Today’s episode is sponsored by the Membership Model Masterclass, a 6 week masterclass where we teach you all about creating and implementing a membership.

There are many ways you can structure your pet grooming business, including memberships and one-on-one pricing models. But which model is best?

This week, I want to help you figure out what business model works for you.

  • What is a pet grooming membership?

With pet grooming memberships, you offer a set number of spots each month and each client pays for a spot. Clients pay in advance, and they pay every month whether they get their pet groomed or not.

Say I offer grooming spots for 100 dogs each month. If a client goes on vacation one month and cancels their appointment, they will still be charged and I will only groom 99 dogs that month. It doesn’t make sense to add one member for just one month, so the client has to pay for the spot no matter what.
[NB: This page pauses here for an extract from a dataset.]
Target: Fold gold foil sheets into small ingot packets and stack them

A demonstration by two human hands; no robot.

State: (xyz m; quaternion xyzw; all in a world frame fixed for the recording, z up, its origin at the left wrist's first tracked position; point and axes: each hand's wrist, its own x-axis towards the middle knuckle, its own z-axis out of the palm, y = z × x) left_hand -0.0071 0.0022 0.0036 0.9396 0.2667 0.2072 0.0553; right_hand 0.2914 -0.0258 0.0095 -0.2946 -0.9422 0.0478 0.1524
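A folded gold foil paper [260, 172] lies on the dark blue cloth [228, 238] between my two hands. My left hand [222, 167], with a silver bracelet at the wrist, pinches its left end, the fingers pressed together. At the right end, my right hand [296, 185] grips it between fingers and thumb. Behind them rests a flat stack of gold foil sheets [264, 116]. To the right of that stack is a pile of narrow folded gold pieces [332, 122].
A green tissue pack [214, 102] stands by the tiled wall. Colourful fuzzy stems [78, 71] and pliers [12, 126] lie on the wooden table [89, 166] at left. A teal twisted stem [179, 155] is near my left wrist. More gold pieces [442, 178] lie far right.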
There are different kinds of memberships. Some businesses might prefer to charge clients a fee for the ability to book. We call those our enrollment-fee memberships. Some choose a niche where you really go down and figure out exactly the clientele you want. Some people want people to pay and book for the year. And, of course, we do have our unlimited bath model which we’re not really going to discuss here because I don’t feel like it’s apples to apples. What we’re going to discuss is that membership vs. that one-on-one grooming. Some memberships are just grooming or just bathing services with add-ons. In my business, I offered a membership for unlimited baths plus grooming as a monthly add-on.

We actually discuss this in detail in our membership workshop, our free membership workshop.  
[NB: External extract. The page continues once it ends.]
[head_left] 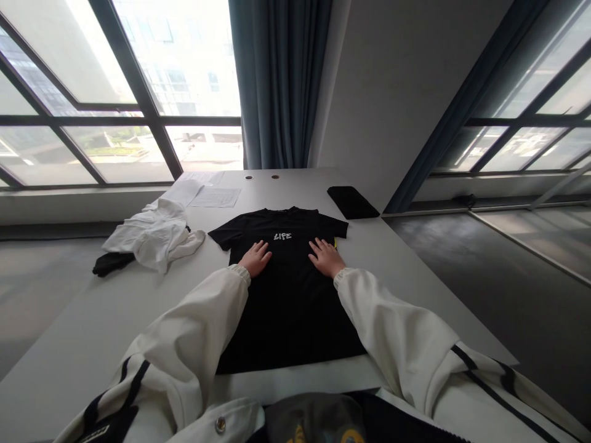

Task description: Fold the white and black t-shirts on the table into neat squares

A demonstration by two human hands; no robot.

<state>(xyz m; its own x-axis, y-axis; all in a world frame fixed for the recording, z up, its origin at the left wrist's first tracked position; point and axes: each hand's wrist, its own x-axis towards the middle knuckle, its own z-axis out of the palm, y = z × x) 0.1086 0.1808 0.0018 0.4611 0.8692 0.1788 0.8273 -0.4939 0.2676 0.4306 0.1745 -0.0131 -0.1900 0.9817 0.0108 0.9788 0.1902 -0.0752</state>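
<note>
A black T-shirt point(290, 307) lies spread out on the white table, its collar at the far end and its hem toward me. White lettering point(282, 236) runs across its chest, upside down from where I stand. My left hand point(256, 258) rests flat on the shirt's left side, fingers stretched out. On the opposite side my right hand point(325, 257) also lies flat, fingers spread, near a small yellow patch point(335, 242) at the shirt's edge. Neither hand grips the cloth.
A crumpled heap of white clothing point(154, 234) lies at the left table edge, with a black piece point(113, 263) under it. Behind it are paper sheets point(215, 197). A folded black cloth point(353, 202) sits at the far right corner of the table point(415, 295).
</note>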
  • Benefits of a membership model

One major benefit of the membership model is you have a month to find new clients if anyone cancels or has their status revoked. I strongly recommend requiring a 30-day cancellation notice. 
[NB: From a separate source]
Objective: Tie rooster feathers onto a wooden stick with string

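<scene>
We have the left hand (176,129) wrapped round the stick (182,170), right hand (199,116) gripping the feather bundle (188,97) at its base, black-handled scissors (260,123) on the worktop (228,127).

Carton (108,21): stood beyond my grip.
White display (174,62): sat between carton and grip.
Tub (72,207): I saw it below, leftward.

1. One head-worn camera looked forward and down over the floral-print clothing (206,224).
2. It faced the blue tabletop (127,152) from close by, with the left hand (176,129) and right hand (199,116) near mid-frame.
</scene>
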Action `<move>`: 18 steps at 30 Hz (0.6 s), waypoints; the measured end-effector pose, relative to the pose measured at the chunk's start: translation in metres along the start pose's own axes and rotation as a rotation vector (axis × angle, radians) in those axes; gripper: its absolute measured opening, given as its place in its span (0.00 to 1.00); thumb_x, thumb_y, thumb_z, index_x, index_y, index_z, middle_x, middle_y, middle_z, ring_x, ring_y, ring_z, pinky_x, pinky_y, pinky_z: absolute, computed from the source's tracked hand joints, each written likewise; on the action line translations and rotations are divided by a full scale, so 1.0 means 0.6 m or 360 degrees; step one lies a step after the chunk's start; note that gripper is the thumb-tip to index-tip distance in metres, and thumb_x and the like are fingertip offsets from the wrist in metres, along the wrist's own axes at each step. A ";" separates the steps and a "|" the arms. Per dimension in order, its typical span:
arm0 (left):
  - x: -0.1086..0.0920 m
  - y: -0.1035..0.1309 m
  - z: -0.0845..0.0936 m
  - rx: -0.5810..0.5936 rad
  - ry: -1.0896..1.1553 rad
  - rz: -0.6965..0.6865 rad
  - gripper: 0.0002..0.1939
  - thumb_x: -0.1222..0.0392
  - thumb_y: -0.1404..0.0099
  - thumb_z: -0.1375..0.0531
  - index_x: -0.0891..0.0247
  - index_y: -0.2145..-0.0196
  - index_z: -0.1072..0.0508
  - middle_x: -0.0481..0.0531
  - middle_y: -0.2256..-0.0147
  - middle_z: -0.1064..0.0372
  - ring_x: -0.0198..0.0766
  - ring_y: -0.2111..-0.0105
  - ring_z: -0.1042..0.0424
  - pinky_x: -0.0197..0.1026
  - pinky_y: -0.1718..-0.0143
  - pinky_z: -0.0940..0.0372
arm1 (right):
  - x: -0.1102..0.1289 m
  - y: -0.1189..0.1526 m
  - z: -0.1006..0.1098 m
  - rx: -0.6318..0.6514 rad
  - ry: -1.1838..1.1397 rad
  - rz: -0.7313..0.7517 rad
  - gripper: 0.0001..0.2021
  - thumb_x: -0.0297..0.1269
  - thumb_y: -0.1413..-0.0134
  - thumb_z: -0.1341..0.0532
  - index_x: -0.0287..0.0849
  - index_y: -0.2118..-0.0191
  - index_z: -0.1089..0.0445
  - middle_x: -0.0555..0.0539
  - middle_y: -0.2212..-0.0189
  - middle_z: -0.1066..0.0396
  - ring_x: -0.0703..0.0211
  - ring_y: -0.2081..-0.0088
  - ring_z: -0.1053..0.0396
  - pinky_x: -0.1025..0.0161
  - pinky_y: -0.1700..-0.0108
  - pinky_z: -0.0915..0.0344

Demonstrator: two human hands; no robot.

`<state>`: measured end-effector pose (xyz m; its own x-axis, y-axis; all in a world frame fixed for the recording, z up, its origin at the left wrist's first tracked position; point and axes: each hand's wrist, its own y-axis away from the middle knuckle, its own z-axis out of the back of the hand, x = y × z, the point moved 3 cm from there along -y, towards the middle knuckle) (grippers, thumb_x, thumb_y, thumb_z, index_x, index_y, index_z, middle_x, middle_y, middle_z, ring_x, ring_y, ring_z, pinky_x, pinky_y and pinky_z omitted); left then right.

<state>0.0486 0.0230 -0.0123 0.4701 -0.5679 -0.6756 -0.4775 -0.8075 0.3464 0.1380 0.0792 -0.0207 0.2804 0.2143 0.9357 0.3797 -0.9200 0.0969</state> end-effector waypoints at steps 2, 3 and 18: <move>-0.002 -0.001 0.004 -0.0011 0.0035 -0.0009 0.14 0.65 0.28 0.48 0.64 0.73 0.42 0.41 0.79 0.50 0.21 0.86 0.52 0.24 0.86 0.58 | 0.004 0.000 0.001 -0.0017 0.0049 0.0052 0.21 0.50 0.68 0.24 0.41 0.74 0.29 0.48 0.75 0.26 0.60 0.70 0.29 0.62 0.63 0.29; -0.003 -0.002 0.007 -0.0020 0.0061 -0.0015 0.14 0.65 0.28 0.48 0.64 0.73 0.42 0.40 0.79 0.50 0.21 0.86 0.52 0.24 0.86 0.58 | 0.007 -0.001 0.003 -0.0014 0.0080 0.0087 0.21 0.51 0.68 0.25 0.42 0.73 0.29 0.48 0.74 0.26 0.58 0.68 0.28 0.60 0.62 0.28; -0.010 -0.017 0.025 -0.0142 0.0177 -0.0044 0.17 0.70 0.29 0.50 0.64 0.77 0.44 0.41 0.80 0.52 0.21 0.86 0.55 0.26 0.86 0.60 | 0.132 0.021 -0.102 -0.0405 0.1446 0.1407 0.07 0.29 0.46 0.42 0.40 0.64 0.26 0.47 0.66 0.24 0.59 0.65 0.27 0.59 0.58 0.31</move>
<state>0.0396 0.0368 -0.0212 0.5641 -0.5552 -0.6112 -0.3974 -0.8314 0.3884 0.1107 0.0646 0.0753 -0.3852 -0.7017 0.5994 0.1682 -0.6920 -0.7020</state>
Since there are only a select number of spots, you are also likely to build up a waitlist. If anyone cancels, you can easily fill their spot with someone from the waitlist. Just to be clear, that doesn’t mean for just today. So someone cancels for Friday, you’re not going to just say, “I’ll go to my waitlist and add them.” Right?  It depends. Instead of having this person become a member, maybe they can just be a one time non-member groom. 

You can charge higher prices because you are guaranteeing a spot in an exclusive membership. Think of your grooming services like a country club. People will pay a lot more for exclusivity and love to brag about being part of a members-only club. 

Also, memberships can make check-in and check-out much simpler because you already have received payment and know what the pet gets for their haircut. 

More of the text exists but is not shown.